**Data for analysis**
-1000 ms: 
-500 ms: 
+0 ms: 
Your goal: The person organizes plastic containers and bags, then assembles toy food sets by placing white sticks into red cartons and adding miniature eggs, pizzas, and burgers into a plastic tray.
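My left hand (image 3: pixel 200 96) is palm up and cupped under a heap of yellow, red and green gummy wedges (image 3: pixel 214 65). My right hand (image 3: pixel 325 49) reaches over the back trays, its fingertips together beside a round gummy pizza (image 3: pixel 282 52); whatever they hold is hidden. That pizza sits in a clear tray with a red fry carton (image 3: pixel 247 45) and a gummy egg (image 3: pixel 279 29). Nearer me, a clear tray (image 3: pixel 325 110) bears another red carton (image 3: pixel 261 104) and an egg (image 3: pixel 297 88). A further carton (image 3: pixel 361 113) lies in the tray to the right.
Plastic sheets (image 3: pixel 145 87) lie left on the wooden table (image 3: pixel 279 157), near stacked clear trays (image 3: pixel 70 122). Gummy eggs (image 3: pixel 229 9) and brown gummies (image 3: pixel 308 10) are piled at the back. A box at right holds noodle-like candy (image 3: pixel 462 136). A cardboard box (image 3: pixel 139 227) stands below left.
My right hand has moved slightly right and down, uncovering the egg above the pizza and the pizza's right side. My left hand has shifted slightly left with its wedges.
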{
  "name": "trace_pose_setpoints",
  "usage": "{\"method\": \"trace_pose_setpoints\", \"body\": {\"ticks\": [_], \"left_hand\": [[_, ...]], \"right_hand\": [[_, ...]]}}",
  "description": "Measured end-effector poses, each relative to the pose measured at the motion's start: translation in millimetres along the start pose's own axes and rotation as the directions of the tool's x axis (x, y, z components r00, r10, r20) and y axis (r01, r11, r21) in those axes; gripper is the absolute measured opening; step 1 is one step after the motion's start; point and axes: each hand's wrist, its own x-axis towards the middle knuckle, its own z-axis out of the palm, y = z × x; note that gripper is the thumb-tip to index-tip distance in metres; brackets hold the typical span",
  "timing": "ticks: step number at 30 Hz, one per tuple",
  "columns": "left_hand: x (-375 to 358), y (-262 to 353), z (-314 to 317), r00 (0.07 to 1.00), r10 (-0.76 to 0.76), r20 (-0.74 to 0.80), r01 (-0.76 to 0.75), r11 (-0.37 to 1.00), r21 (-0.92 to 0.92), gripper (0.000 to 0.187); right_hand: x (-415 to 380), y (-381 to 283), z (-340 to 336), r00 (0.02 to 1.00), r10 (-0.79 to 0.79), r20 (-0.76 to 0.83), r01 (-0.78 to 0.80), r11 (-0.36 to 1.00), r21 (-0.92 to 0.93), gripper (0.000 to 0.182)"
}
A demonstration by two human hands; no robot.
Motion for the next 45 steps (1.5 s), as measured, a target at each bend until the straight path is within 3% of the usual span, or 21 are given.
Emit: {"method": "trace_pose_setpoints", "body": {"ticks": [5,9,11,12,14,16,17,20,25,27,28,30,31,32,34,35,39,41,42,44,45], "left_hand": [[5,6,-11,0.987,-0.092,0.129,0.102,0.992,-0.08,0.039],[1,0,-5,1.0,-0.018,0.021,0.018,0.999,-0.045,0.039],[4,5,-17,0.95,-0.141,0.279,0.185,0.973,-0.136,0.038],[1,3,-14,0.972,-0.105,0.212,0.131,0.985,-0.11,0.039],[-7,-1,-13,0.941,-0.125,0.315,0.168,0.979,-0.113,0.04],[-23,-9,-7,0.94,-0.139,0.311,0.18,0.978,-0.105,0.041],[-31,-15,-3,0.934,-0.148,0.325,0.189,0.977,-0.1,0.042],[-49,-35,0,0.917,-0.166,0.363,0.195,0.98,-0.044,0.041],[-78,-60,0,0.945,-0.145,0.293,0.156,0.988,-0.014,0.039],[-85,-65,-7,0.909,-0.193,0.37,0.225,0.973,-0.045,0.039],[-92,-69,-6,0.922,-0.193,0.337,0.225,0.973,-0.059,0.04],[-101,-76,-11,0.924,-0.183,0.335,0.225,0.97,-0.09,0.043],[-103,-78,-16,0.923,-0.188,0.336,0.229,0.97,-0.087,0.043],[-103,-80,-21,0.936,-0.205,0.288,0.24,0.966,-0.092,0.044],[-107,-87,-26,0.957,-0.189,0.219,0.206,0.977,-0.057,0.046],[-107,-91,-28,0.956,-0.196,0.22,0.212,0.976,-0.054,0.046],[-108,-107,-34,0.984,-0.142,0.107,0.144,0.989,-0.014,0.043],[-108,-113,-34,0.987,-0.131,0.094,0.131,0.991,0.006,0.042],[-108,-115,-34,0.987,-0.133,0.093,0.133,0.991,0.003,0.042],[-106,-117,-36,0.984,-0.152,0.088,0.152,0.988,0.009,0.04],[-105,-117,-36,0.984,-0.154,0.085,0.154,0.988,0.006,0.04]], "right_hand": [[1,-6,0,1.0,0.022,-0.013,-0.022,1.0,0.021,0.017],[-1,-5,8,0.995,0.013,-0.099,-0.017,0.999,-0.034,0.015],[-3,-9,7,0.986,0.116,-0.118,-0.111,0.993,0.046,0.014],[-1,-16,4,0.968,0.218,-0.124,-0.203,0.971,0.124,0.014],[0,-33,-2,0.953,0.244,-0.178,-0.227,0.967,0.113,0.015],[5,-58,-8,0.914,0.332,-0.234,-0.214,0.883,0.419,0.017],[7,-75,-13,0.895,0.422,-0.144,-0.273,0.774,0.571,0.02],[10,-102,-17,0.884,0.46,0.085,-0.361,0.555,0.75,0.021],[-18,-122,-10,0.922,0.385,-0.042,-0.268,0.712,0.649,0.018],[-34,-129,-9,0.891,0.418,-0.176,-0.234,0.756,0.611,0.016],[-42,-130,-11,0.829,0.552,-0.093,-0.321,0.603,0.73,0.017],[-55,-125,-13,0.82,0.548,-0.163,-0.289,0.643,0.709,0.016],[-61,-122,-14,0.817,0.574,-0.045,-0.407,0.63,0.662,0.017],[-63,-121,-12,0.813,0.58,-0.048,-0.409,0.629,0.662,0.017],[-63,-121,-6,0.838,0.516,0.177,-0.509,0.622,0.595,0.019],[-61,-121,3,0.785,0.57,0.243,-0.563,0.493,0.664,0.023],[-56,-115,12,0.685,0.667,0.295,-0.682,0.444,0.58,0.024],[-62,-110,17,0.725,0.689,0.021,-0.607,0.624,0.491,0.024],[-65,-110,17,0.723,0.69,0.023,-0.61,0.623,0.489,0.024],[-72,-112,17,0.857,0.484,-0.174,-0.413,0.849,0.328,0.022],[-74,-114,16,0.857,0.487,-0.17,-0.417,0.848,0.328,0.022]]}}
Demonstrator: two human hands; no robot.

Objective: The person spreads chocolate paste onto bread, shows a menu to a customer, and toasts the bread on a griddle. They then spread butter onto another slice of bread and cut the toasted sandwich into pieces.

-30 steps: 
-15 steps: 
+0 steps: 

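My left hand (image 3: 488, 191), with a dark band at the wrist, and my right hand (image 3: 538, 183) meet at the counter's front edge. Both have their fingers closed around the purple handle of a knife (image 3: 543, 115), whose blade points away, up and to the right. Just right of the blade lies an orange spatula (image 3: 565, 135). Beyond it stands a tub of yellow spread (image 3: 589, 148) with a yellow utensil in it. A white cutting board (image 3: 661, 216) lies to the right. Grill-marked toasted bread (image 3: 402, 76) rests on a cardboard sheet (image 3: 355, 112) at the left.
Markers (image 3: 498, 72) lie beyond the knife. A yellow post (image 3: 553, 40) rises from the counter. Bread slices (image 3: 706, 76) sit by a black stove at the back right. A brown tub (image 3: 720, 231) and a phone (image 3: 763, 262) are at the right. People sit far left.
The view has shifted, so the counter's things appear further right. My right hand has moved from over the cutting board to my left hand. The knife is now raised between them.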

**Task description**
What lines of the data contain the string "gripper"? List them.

**Reply**
  "description": "Measured end-effector poses, each relative to the pose measured at the motion's start: translation in millimetres along the start pose's own axes and rotation as the directions of the tool's x axis (x, y, z components r00, r10, r20) and y axis (r01, r11, r21) in those axes; gripper is the absolute measured opening; step 1 is one step after the motion's start; point and axes: each hand's wrist, its own x-axis towards the middle knuckle, its own z-axis out of the palm, y = z × x; note that gripper is the thumb-tip to index-tip distance in metres; brackets hold the typical span",
  "columns": "left_hand: x (-375 to 358), y (-262 to 353), z (-314 to 317), r00 (0.07 to 1.00), r10 (-0.76 to 0.76), r20 (-0.74 to 0.80), r01 (-0.76 to 0.75), r11 (-0.37 to 1.00), r21 (-0.92 to 0.92), gripper (0.000 to 0.187); right_hand: x (-415 to 380), y (-381 to 283), z (-340 to 336), r00 (0.02 to 1.00), r10 (-0.79 to 0.79), r20 (-0.76 to 0.83), r01 (-0.78 to 0.80), r11 (-0.36 to 1.00), r21 (-0.92 to 0.93), gripper (0.000 to 0.182)"

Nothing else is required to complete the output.